Prediction of the metabolic clearance of benzophenone-2, and its interaction with isoeugenol and coumarin using cryopreserved human hepatocytes in primary culture

• Benzophenone-2 have a pure estrogenic effect and it is used in numerous formulations with fragrances agents.
• In contrast to coumarin, benzophenone-2 and isoeugenol are rapidly metabolized in human hepatocytes.
• Benzophenone-2 is metabolized by UGT1A1.
• Isoeugenol strongly inhibits the metabolisation of benzophenone-2, which could result in slowing down its elimination.

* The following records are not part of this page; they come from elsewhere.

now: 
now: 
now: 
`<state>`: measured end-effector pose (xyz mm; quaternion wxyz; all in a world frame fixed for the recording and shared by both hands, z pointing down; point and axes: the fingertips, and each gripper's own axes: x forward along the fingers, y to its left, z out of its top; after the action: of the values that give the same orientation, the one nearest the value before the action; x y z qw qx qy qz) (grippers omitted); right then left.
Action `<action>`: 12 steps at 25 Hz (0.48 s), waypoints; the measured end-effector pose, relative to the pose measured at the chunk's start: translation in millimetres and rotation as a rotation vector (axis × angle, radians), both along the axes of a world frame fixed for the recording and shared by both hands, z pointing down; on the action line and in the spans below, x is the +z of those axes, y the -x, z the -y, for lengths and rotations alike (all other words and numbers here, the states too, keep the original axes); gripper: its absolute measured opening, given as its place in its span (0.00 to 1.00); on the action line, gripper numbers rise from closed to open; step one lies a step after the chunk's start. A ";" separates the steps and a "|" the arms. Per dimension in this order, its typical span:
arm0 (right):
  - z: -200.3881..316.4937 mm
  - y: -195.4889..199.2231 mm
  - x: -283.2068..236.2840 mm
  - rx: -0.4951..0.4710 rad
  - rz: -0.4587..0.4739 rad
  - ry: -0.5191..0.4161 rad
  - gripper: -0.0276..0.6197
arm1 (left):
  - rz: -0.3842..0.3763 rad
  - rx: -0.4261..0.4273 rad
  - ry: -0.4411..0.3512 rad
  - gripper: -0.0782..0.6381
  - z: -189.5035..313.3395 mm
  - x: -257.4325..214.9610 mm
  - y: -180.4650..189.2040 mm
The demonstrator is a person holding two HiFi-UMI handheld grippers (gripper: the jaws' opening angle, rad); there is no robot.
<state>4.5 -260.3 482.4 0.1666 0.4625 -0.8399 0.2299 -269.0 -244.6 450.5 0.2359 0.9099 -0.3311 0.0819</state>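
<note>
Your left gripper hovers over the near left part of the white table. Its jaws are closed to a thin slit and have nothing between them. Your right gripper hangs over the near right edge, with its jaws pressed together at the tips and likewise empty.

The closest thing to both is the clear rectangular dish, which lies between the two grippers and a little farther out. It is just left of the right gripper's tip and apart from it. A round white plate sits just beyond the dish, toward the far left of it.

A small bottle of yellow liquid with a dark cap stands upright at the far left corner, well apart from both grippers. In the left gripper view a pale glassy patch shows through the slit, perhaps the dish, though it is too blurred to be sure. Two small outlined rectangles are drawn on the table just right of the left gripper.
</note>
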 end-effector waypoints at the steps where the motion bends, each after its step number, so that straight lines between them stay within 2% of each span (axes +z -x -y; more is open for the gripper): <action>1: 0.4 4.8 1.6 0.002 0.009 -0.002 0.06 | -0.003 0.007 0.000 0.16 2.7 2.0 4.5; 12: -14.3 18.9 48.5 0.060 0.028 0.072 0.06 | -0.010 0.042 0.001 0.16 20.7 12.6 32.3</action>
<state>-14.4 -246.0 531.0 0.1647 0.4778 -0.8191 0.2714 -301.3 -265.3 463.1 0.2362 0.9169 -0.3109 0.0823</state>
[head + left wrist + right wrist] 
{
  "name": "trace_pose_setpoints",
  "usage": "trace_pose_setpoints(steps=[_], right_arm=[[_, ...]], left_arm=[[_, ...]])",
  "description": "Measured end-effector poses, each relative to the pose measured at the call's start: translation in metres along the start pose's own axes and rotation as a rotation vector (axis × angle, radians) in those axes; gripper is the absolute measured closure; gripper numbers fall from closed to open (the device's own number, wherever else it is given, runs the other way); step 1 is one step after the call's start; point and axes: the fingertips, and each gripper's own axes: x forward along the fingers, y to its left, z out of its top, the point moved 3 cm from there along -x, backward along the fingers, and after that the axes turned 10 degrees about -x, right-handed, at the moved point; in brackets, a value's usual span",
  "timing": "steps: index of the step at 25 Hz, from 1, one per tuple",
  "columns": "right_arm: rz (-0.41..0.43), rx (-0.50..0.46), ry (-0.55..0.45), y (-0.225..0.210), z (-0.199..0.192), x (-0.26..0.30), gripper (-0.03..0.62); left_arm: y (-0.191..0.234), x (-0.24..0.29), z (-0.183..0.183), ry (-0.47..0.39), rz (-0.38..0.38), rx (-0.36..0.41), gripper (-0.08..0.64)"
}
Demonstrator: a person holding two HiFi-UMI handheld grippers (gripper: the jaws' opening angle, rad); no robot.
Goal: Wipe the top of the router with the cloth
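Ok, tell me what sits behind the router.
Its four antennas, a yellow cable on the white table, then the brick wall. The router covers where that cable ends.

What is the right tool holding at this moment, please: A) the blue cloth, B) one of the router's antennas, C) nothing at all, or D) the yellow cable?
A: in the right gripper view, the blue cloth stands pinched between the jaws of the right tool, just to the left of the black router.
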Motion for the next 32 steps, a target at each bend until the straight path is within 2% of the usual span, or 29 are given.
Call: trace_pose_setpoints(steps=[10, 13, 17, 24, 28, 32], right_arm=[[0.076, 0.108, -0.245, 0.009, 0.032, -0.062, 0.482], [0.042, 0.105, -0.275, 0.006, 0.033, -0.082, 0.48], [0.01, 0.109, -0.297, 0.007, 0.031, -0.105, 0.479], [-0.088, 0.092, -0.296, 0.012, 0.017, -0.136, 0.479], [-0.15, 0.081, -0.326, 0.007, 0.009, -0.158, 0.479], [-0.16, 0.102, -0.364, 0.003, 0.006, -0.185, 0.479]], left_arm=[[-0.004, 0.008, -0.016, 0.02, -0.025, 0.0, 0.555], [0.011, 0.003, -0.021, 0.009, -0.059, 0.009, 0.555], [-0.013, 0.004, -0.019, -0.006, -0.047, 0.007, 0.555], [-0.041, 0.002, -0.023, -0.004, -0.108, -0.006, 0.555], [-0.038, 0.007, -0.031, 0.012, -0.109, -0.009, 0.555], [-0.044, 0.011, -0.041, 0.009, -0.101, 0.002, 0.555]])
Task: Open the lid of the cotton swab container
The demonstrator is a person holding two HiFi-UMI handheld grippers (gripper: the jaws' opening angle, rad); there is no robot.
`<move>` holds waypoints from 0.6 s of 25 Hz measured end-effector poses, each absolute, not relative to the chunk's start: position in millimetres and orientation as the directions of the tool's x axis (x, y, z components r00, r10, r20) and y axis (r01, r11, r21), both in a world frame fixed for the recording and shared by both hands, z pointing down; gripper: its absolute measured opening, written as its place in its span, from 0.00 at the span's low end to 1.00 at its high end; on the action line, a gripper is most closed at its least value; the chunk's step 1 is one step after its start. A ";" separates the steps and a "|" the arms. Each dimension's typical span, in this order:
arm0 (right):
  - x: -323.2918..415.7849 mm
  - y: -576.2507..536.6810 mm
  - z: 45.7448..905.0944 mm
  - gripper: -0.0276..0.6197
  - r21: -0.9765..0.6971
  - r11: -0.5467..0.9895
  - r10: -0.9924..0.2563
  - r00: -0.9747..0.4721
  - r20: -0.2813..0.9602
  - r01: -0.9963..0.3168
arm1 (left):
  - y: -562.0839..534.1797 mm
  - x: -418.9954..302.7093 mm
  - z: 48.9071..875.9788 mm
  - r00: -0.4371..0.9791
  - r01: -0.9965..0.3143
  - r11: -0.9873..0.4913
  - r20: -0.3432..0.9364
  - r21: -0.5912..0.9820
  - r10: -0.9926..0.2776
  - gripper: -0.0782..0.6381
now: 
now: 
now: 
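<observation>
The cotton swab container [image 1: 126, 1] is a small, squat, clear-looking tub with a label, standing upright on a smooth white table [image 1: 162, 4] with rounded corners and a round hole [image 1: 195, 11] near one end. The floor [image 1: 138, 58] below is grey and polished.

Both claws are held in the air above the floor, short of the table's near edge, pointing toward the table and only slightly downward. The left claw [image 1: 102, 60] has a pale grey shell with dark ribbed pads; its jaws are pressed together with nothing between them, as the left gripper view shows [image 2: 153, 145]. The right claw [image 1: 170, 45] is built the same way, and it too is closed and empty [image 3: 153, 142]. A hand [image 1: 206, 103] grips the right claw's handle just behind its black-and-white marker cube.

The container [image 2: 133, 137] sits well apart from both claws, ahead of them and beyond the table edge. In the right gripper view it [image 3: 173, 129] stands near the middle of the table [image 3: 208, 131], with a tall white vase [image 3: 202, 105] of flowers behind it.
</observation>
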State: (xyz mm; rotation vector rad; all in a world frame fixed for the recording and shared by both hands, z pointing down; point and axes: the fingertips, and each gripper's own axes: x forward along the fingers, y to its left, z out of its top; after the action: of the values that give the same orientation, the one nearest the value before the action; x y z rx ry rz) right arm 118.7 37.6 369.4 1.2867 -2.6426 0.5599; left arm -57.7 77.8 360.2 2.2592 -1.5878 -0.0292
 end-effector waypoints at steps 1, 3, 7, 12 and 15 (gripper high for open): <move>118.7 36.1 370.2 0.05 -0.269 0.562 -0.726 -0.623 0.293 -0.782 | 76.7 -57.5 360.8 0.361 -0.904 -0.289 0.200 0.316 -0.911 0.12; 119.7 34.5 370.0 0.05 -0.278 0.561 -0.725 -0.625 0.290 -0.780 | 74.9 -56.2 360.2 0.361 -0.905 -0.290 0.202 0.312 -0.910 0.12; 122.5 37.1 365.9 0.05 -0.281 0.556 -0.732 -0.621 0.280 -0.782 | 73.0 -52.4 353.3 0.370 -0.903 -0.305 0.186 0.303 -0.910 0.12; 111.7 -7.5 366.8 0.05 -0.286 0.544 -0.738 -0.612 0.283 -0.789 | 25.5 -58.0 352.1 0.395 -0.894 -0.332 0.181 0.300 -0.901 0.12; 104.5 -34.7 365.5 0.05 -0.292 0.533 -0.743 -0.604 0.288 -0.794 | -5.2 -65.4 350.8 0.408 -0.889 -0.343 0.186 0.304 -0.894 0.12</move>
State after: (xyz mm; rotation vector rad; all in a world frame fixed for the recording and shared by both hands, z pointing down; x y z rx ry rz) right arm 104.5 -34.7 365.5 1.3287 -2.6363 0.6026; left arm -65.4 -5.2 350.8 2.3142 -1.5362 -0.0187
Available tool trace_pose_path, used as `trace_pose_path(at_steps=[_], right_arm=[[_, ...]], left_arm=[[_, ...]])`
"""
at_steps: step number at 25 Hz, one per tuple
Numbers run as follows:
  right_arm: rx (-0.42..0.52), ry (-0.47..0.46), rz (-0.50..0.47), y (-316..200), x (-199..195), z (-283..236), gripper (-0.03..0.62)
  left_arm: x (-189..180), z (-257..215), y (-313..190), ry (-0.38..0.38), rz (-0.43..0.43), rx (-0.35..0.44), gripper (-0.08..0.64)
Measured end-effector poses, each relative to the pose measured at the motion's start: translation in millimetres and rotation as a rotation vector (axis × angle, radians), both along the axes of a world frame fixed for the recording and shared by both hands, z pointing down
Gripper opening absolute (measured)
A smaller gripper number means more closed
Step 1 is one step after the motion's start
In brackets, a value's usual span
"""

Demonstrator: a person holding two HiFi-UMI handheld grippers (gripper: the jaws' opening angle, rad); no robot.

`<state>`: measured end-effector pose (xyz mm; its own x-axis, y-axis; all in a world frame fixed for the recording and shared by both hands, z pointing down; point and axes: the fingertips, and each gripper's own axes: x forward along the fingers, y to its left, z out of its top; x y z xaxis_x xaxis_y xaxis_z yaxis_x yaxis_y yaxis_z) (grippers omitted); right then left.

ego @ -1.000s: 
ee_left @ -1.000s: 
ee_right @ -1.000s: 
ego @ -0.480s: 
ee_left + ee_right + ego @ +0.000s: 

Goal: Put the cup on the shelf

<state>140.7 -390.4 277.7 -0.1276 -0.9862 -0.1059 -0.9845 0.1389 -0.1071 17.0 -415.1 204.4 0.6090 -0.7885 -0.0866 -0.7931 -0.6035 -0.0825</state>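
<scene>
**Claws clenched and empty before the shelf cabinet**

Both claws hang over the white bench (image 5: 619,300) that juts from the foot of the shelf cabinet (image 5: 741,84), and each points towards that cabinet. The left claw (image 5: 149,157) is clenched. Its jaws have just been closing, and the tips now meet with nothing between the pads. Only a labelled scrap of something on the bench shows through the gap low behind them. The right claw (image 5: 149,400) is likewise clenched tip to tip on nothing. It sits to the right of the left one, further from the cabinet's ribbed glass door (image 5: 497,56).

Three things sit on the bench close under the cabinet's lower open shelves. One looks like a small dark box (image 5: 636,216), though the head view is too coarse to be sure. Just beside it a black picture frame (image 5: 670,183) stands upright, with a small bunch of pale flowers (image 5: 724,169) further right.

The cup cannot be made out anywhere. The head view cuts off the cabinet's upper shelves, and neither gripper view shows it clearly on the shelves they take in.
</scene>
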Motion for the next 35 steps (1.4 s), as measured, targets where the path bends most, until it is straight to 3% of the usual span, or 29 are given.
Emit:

Benzophenone-2 (BP2) is widely used as a UV screen in both industrial products and cosmetic formulations, where it is frequently found associated with fragrance compounds, such as isoeugenol and coumarin. BP2 is now recognized as an endocrine disruptor, but to date, no information has been reported on its fate in humans. The intrinsic clearance (Clint) and metabolic interactions of BP2 were explored using cryopreserved human hepatocytes in primary cultures. In vitro kinetic experiments were performed to estimate the Michaelis–Menten parameters. The substrate depletion method demonstrated that isoeugenol was cleared more rapidly than BP2 or coumarin (Clint = 259, 94.7 and 0.40 μl/min/106 cells respectively). This vitro model was also used to study the metabolic interactions between BP2 and isoeugenol and coumarin. Coumarin exerted no effects on either isoeugenol or BP2 metabolism, because of its independent metabolic pathway (CYP2A6). Isoeugenol appeared to be a potent competitive substrate inhibitor of BP2 metabolism, equivalent to the specific UGT1A1 substrate: estradiol. Despite the fact that inhibition of UGT by xenobiotics is not usually considered to be a major concern, the involvement of UGT1A1 in BP2 metabolism may have pharmacokinetic and pharmacological consequences, due to the its polymorphisms in humans and its pure estrogenic effect.